* Activity *
Exactly as written, retype the listing below, omitting the pictures.

* Exercise data *
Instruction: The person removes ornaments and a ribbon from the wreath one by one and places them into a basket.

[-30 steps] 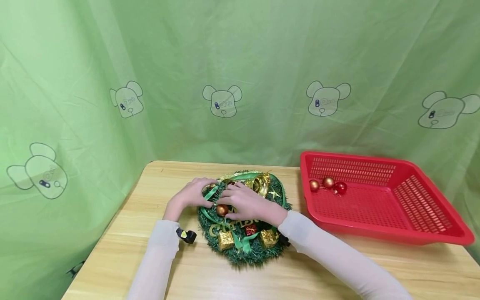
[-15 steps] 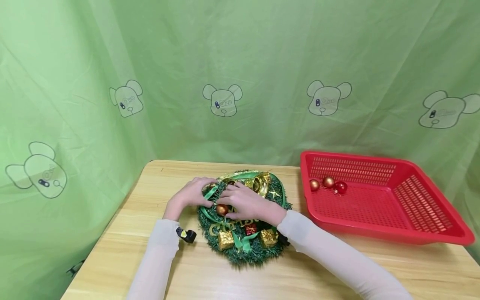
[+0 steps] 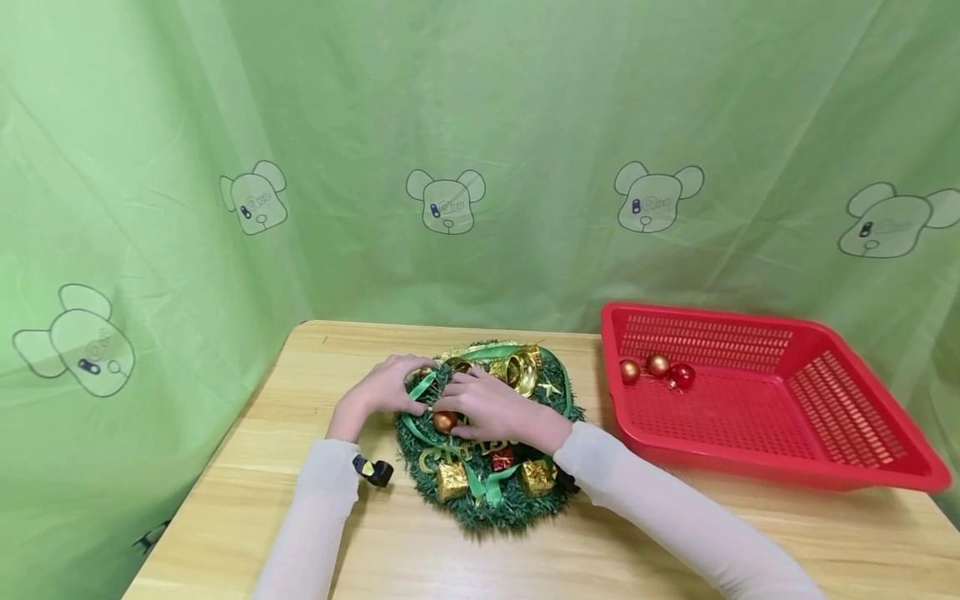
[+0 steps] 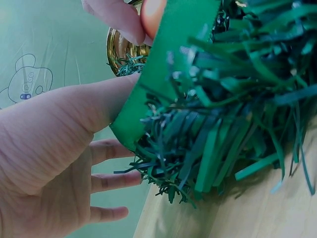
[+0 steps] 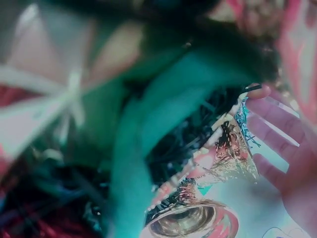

* Reply *
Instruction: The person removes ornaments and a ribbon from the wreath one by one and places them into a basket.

[-30 steps] 
[-15 steps] 
[+0 steps] 
[+0 steps] 
[+0 steps] 

Nothing more remains to be done for this exercise.